Items listed in a dataset:
+++

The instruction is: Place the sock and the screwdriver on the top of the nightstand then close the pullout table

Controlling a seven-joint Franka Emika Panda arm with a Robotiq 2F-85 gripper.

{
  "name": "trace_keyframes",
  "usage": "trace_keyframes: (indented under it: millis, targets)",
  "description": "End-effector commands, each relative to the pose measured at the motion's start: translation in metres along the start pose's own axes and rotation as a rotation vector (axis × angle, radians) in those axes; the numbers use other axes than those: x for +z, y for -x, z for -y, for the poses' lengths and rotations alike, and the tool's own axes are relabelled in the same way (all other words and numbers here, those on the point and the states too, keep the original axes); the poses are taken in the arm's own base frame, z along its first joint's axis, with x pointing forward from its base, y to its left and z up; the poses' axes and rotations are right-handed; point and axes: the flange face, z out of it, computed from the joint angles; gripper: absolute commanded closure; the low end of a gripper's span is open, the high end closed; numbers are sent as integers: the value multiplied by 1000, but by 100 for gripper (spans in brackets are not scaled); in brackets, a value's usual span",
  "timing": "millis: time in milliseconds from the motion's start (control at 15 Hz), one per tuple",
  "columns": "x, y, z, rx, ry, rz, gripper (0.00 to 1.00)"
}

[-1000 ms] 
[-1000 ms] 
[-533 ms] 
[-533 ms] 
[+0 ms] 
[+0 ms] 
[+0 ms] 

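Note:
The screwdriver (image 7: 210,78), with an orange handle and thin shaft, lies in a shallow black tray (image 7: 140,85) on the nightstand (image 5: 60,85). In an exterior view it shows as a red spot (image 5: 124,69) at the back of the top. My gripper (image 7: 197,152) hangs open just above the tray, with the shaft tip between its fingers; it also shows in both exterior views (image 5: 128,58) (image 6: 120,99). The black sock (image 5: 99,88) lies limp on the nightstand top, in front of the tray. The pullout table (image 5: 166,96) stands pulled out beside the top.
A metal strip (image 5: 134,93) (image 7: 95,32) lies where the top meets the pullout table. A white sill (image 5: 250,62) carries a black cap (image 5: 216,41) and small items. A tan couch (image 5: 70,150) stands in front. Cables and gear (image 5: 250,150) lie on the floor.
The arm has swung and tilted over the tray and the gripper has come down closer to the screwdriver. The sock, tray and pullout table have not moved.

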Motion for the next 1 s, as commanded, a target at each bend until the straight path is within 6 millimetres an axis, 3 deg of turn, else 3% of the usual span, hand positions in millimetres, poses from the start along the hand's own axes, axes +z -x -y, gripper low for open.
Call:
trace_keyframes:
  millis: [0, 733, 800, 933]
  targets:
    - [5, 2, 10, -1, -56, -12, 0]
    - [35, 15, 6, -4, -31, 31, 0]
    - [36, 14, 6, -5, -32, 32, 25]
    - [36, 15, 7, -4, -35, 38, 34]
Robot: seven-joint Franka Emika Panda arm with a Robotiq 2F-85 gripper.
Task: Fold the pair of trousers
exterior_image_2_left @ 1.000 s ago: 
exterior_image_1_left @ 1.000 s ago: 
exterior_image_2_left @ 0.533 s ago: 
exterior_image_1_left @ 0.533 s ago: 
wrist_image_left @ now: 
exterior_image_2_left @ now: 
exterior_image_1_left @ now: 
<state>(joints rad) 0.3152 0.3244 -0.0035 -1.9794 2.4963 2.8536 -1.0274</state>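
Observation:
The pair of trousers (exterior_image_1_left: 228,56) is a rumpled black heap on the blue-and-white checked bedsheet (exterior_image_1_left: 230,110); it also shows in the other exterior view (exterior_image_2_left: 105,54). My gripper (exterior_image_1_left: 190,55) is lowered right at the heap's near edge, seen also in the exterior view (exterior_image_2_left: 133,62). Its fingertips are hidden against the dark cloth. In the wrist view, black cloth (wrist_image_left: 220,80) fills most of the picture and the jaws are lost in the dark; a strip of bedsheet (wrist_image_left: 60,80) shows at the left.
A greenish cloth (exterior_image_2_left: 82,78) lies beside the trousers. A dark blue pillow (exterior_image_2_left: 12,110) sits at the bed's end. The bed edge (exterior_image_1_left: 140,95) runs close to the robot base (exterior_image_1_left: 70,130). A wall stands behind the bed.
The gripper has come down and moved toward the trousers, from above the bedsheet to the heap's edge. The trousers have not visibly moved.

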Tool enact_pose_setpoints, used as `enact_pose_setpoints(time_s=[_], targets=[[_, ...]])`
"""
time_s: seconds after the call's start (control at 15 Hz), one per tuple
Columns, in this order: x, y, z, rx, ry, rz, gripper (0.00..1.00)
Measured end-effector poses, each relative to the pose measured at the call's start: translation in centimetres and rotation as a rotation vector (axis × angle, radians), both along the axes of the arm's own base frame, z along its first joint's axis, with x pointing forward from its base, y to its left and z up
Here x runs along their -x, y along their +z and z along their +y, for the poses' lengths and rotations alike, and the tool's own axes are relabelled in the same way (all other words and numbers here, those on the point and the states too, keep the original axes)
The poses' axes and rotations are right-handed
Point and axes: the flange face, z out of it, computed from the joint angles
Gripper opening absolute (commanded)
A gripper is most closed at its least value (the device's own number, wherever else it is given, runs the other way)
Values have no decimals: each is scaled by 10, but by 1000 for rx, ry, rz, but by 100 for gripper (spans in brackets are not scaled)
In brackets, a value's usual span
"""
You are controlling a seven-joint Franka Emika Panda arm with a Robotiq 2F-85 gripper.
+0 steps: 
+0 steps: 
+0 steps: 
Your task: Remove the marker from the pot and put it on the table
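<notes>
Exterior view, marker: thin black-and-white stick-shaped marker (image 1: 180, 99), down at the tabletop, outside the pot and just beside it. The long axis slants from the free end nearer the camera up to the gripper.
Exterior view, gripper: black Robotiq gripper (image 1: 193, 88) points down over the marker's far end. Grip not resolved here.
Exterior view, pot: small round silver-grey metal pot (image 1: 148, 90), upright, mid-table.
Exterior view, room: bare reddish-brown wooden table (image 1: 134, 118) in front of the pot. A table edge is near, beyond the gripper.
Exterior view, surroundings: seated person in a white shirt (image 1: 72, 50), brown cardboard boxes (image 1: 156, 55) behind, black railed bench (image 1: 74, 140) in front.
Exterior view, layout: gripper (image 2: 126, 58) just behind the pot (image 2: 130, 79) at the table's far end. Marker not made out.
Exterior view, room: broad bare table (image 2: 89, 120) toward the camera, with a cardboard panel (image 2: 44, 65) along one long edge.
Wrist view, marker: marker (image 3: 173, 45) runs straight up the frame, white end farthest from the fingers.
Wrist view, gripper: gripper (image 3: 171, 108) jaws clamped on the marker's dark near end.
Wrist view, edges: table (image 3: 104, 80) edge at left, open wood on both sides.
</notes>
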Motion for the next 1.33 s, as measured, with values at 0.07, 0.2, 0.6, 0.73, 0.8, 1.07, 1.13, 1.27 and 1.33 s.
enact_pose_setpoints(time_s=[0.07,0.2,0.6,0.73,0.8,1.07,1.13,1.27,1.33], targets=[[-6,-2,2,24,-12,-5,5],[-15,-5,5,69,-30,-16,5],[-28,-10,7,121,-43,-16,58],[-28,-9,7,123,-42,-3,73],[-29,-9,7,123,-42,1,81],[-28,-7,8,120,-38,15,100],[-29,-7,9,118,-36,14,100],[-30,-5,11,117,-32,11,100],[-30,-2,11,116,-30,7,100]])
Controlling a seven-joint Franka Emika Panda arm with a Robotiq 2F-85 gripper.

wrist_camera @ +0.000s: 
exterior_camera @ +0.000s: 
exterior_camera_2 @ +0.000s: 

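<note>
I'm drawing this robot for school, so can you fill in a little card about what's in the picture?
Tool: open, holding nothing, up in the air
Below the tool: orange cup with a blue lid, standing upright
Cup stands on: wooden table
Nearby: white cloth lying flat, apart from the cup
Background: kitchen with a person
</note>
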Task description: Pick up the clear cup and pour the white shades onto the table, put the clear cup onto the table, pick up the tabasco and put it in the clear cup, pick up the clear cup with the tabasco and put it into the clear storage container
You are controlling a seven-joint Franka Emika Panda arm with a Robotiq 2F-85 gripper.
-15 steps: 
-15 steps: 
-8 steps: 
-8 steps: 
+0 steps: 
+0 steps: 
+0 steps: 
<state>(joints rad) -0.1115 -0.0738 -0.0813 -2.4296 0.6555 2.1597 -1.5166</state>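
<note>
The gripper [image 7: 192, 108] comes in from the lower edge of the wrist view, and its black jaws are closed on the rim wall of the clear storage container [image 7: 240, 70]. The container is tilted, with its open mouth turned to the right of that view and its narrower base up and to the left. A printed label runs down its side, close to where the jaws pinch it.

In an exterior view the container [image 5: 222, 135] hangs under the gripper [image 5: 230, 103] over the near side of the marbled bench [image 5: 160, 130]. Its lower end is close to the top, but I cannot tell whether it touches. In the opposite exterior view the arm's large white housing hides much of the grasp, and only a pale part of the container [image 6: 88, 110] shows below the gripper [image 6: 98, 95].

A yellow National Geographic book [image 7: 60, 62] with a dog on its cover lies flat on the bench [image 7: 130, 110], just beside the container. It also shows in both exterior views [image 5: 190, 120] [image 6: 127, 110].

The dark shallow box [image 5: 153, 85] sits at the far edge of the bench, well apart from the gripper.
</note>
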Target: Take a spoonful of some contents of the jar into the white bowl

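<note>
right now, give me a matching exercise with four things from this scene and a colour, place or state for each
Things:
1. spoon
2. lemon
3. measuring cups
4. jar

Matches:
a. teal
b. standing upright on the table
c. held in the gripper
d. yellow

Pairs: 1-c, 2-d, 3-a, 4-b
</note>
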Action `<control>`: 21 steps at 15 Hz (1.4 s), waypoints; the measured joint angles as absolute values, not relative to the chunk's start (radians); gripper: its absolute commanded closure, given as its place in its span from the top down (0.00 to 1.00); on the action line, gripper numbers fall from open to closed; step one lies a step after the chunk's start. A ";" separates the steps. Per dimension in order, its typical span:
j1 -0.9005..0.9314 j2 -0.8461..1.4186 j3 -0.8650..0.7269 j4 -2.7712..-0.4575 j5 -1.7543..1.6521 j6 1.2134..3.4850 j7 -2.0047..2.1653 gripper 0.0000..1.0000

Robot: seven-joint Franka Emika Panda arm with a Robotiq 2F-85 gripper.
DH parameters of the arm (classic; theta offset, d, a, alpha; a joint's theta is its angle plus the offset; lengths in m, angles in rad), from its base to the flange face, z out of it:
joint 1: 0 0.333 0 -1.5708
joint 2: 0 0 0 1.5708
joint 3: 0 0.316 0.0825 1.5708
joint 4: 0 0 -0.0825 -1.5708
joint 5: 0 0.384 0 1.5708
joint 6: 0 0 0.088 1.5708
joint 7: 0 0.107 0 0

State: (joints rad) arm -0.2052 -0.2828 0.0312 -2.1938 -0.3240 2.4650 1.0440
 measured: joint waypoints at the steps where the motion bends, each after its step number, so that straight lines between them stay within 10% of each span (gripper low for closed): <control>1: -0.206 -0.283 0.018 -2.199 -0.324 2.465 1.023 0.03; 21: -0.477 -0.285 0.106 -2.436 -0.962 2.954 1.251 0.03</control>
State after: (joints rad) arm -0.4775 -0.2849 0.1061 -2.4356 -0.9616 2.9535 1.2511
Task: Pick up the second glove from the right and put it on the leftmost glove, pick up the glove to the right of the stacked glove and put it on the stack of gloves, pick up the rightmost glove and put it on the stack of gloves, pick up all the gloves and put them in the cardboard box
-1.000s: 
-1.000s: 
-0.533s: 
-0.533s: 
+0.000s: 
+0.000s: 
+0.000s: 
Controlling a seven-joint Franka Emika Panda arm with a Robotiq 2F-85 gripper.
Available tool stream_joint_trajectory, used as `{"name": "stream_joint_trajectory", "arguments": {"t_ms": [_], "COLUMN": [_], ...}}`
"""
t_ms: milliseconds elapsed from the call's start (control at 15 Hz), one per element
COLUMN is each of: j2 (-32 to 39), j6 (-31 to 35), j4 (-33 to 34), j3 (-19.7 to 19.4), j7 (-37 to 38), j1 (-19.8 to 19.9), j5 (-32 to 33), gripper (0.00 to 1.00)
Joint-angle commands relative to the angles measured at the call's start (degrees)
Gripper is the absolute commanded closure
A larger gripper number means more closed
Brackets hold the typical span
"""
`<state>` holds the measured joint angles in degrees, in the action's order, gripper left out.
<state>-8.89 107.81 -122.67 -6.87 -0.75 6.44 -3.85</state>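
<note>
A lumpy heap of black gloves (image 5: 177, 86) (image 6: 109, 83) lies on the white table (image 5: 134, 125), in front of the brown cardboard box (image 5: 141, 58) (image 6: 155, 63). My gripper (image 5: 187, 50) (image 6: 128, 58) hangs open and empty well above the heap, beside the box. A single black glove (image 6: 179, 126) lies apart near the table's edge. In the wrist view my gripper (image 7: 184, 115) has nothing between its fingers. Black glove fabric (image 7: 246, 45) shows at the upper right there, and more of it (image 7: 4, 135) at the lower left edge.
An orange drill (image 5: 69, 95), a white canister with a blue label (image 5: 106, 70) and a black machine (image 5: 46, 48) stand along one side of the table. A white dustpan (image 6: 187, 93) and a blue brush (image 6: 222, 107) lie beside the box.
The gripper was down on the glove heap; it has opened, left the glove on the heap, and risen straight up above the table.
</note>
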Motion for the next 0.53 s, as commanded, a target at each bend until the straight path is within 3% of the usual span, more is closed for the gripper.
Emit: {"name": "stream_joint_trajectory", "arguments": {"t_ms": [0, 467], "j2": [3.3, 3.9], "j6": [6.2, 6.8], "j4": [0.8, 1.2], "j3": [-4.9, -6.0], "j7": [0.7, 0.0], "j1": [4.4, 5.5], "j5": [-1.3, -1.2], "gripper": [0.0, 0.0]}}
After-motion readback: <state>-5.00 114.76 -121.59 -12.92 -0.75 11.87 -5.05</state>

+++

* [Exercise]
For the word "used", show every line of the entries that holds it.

* [Written answer]
Tool enact_pose_setpoints, used as `enact_pose_setpoints(time_s=[_], targets=[[_, ...]])`
Available tool stream_joint_trajectory, used as `{"name": "stream_joint_trajectory", "arguments": {"t_ms": [_], "COLUMN": [_], ...}}`

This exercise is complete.